The time machine that powered this journey was Anjum Hasan’s remarkable collection, Street on the Hill, which I had been gifted a few days before. I read it on the five-hour flight. And then reread it, poem after poem. Over and above the precision and quiet, very quiet, beauty of the poems, what struck me most was their fidelity to a specific, usually indescribable, time and place; their ability to capture a certain wabi-sabi with just a throwaway phrase, which wasn't throwaway at all, but poised and agile: balletic.
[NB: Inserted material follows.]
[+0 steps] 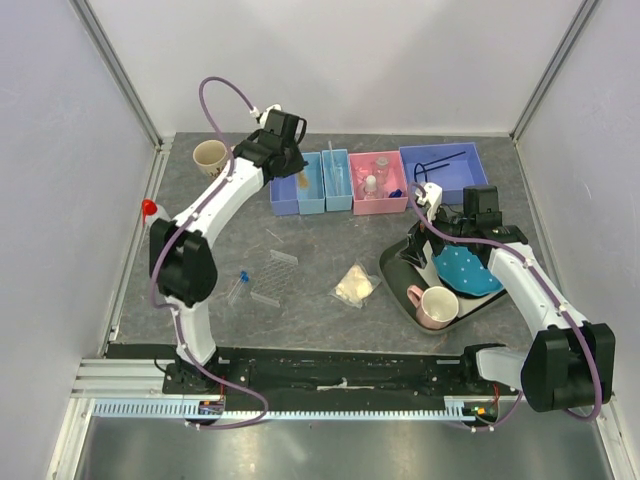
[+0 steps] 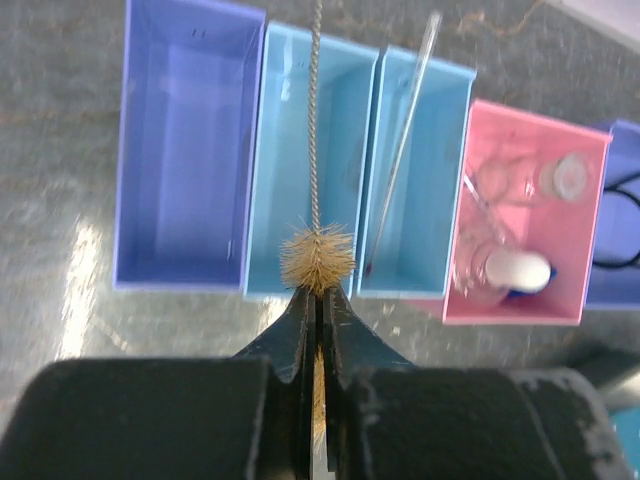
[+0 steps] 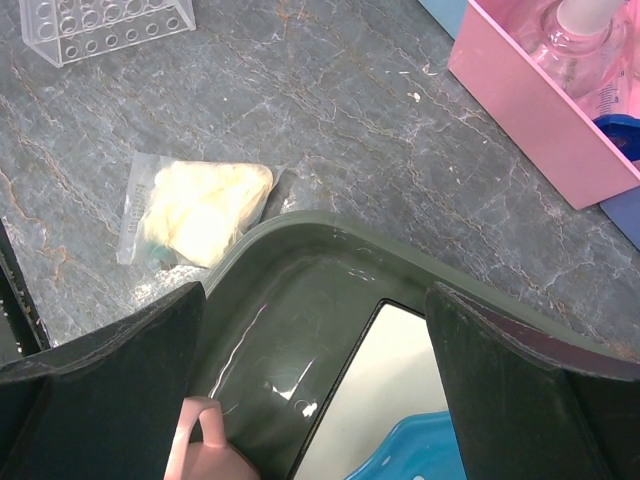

Anjum Hasan returned part of my childhood: the best bit, the Shillong years, with the noodles and music shops and the "hills in our blood" and the oak doors and the endless array of windows with white veils and awakenings – and, most of all, one of my favourite schools. I do not know whether the school she refers to in some of her poems, in particular, in Coming of Age in a Convent School, is actually the one I went to, or if there were other schools in Shillong that experienced similar, perhaps parallel realities but the resemblances with names and memories were startling. Much of that evocative, effortlessly memorable poem sang to me. I remembered the sex education class with the films in the library that she weaves into the poem. I remembered also Sister Monica, whose verve and forthrightness had been such an impetus. And the end, the end of the poem, marking the advent of adolescence, made me smile through the icicles in my teeth; it was the only thing which had irked me about that lovely convent, after a lifetime of attending co-ed schools and growing up with a handful of male cousins constantly around the house:

“This is the year I realize there are only,
only women in the entire school building,
and am astonished at the thought.”


* there is a much longer list of "becauses" for Paris being home, which one day - when I can keep it short, simple and coherent - will be divulged on this blog. Walking across the Villette at midnight in summer is one of them, perhaps the most inexplicable one.